== EXERCISE DETAILS ==
Locate the word "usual" in the data below, then copy every line that holds it.

== AVAILABLE RECORDS ==

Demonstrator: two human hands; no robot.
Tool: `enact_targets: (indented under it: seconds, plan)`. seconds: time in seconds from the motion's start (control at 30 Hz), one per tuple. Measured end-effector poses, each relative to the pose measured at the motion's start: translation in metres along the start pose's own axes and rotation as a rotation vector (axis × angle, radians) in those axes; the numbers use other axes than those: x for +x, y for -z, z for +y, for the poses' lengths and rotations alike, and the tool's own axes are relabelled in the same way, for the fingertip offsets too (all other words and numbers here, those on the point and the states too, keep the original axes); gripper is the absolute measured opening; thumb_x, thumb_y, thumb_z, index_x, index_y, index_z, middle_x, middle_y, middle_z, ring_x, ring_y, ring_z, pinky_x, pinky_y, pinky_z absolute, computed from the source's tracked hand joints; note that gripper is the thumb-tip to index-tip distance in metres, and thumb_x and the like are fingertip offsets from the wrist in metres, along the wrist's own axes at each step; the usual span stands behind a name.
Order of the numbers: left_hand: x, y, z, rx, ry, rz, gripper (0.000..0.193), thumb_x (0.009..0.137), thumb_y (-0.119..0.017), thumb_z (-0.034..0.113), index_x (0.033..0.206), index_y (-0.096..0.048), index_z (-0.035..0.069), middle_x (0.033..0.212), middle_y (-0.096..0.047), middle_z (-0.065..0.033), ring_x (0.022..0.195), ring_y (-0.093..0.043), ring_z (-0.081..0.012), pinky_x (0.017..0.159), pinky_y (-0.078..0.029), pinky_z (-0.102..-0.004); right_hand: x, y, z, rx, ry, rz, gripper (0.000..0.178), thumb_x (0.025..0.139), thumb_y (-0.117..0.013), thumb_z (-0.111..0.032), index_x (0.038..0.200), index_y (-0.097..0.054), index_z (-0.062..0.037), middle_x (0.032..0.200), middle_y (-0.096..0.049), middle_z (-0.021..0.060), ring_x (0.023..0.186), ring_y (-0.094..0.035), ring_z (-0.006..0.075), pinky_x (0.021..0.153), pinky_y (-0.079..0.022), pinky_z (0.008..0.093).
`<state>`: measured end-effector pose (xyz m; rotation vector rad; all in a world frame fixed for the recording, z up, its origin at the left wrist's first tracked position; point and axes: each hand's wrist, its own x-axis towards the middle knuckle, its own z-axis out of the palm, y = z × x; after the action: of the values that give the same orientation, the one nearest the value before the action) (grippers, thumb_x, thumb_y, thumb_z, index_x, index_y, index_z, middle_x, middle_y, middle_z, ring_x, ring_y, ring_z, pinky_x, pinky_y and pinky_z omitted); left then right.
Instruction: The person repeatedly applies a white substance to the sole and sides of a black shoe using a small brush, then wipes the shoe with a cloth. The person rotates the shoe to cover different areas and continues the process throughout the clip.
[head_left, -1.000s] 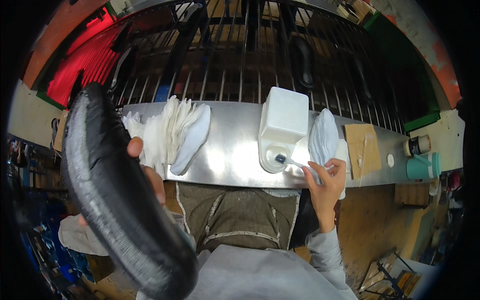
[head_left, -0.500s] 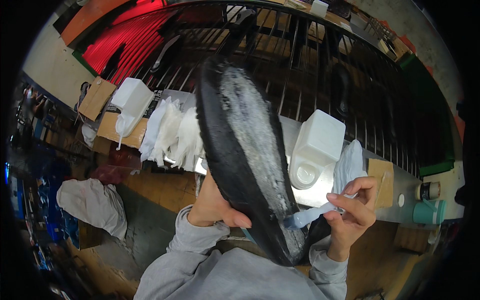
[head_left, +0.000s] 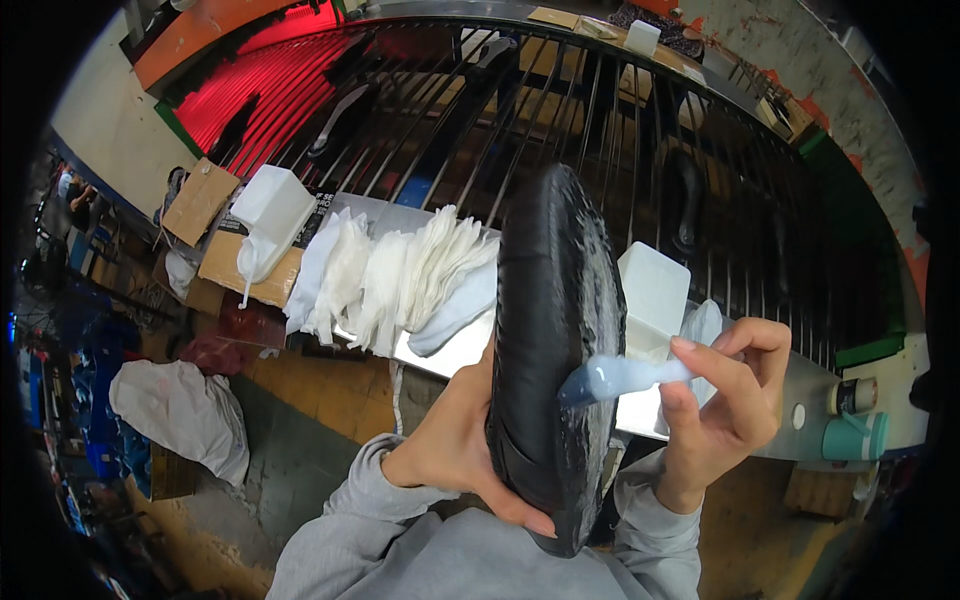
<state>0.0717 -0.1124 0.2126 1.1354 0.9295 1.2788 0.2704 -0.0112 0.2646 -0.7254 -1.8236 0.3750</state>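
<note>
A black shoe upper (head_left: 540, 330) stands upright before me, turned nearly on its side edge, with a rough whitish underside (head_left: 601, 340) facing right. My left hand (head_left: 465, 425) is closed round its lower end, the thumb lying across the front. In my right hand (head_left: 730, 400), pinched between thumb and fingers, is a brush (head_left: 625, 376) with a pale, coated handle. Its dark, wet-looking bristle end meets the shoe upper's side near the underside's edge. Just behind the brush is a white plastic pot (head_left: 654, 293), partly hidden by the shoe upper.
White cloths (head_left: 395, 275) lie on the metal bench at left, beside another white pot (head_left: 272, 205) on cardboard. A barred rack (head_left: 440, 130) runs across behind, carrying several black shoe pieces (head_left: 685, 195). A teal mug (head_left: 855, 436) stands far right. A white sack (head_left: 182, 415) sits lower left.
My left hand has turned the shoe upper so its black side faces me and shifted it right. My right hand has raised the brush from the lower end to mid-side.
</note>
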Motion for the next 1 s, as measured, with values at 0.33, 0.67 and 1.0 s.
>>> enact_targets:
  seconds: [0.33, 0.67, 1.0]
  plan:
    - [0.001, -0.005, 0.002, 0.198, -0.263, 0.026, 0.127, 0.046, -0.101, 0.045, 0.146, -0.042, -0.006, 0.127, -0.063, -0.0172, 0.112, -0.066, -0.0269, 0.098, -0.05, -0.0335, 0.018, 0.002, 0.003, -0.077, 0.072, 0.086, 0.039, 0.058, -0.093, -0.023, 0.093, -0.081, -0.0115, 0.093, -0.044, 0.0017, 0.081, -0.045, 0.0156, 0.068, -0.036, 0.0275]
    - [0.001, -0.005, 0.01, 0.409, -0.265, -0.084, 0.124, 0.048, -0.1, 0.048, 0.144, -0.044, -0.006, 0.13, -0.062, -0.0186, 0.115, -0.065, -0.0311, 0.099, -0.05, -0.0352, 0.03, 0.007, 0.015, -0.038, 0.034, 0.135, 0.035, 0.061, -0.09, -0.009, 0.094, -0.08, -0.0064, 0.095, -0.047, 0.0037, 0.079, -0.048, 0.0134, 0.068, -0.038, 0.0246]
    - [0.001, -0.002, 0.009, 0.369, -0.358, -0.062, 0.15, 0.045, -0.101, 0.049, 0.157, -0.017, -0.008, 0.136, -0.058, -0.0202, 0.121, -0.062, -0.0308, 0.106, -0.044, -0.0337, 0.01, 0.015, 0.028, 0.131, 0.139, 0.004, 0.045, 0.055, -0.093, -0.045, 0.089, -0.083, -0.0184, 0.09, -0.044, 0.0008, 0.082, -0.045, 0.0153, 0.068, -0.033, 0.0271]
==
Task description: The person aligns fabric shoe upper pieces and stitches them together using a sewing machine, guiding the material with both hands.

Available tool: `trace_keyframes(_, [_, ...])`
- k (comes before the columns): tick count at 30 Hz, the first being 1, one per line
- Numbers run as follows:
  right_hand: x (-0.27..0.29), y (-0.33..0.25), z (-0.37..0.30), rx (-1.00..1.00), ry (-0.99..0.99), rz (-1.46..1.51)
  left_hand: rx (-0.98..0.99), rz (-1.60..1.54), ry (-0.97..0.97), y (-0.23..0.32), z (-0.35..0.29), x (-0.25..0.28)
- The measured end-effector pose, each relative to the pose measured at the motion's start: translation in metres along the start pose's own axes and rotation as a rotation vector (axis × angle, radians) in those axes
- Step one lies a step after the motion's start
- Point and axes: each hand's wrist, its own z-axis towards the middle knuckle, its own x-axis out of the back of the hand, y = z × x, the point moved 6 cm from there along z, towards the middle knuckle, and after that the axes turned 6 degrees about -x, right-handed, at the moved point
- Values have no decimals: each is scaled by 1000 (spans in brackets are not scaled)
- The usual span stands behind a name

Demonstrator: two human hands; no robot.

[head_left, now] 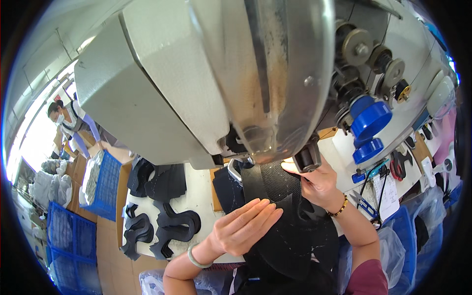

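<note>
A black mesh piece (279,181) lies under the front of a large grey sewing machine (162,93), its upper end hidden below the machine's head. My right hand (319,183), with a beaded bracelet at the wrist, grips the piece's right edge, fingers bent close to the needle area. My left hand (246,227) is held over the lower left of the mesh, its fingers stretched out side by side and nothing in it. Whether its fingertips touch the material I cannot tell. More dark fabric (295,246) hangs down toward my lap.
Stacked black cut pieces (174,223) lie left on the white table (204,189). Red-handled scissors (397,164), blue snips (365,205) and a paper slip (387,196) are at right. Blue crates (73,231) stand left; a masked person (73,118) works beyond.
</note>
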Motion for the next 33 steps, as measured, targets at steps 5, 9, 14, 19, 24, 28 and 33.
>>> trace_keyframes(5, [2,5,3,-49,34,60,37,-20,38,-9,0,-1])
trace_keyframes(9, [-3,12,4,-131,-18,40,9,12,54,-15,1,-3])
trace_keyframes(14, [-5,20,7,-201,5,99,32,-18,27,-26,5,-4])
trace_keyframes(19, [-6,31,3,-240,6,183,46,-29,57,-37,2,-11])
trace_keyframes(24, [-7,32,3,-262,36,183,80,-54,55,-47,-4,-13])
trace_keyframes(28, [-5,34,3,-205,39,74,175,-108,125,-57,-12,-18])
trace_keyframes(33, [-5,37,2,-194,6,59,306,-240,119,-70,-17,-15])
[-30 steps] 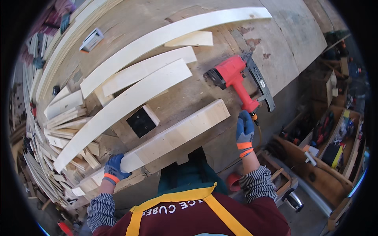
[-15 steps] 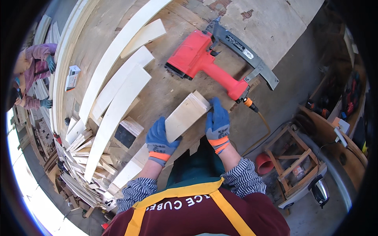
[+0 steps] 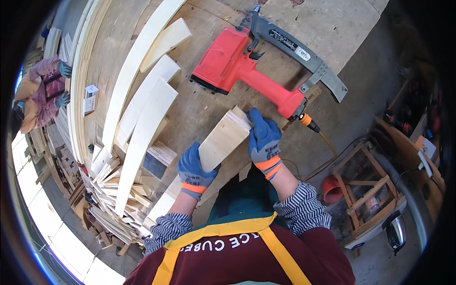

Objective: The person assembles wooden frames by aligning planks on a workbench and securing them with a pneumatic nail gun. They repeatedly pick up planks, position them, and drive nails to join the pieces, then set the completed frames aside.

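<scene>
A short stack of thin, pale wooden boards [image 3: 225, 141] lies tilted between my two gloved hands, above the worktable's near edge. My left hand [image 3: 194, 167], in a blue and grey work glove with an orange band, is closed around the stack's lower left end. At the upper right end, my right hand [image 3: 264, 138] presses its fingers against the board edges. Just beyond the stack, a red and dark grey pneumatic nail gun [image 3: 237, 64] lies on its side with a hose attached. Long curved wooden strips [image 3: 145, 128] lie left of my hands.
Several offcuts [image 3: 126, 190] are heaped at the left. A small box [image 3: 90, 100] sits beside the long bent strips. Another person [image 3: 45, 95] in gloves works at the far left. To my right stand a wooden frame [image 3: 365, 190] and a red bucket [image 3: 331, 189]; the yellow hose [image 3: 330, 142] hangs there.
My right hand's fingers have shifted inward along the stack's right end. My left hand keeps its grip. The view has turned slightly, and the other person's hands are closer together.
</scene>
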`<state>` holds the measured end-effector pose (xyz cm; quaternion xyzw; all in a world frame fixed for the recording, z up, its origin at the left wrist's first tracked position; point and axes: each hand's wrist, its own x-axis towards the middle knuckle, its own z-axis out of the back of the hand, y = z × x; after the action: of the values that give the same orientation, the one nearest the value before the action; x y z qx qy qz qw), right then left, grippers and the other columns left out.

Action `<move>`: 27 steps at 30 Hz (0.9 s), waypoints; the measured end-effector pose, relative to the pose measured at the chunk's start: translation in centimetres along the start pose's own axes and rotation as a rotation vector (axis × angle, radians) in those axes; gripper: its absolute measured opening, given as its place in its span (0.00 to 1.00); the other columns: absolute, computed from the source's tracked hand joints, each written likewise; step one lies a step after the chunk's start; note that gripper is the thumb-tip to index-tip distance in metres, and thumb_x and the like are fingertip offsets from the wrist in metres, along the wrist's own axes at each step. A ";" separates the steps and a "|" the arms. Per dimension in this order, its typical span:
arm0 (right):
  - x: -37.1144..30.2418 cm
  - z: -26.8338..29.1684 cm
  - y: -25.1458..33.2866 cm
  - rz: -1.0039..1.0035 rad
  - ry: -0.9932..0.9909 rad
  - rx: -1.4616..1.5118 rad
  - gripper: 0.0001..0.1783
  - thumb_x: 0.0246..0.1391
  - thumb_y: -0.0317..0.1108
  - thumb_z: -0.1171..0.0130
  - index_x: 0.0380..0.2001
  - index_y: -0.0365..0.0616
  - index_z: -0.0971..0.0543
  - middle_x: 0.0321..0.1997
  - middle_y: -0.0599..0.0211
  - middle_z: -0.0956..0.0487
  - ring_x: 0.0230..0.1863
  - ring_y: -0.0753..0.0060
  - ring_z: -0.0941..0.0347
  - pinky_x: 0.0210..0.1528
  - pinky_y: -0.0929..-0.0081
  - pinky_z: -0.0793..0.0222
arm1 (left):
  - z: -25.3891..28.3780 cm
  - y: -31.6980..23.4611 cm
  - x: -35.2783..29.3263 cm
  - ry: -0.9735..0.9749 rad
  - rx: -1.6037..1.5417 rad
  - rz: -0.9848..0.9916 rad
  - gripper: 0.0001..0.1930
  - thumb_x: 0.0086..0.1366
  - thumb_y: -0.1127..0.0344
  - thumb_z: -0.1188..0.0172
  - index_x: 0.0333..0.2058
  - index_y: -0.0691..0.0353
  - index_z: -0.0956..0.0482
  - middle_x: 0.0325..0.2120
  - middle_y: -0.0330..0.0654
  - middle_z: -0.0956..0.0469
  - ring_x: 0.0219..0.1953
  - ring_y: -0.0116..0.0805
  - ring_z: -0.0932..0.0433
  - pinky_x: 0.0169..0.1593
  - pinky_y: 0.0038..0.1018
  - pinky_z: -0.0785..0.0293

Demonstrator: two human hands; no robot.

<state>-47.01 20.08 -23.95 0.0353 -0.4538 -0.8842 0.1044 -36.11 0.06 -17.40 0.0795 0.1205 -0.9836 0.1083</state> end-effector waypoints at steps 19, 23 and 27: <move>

== RESULT ==
Tool: `enact_targets: (indented under it: seconds, plan)`. seconds: time in seconds from the motion's start (control at 30 Hz), one per tuple. Measured end-effector poses, each relative to the pose measured at the motion's start: translation in metres along the start pose's own axes and rotation as a rotation vector (axis × angle, radians) in those axes; the numbers use other axes than those: x for +x, y for -z, z for +y, for the poses' lengths and rotations alike, and the tool's own axes are relabelled in the same way, for the fingertip offsets too (all other words and numbers here, those on the point and the states too, keep the original axes); gripper is the absolute measured opening; thumb_x, thumb_y, thumb_z, index_x, index_y, index_z, middle_x, middle_y, middle_z, ring_x, ring_y, ring_z, pinky_x, pinky_y, pinky_z absolute, computed from the source's tracked hand joints; note that gripper is the thumb-tip to index-tip distance in metres, and thumb_x and the like are fingertip offsets from the wrist in metres, along the wrist's own axes at each step; the usual span stands behind a name.
- The usual span stands behind a name

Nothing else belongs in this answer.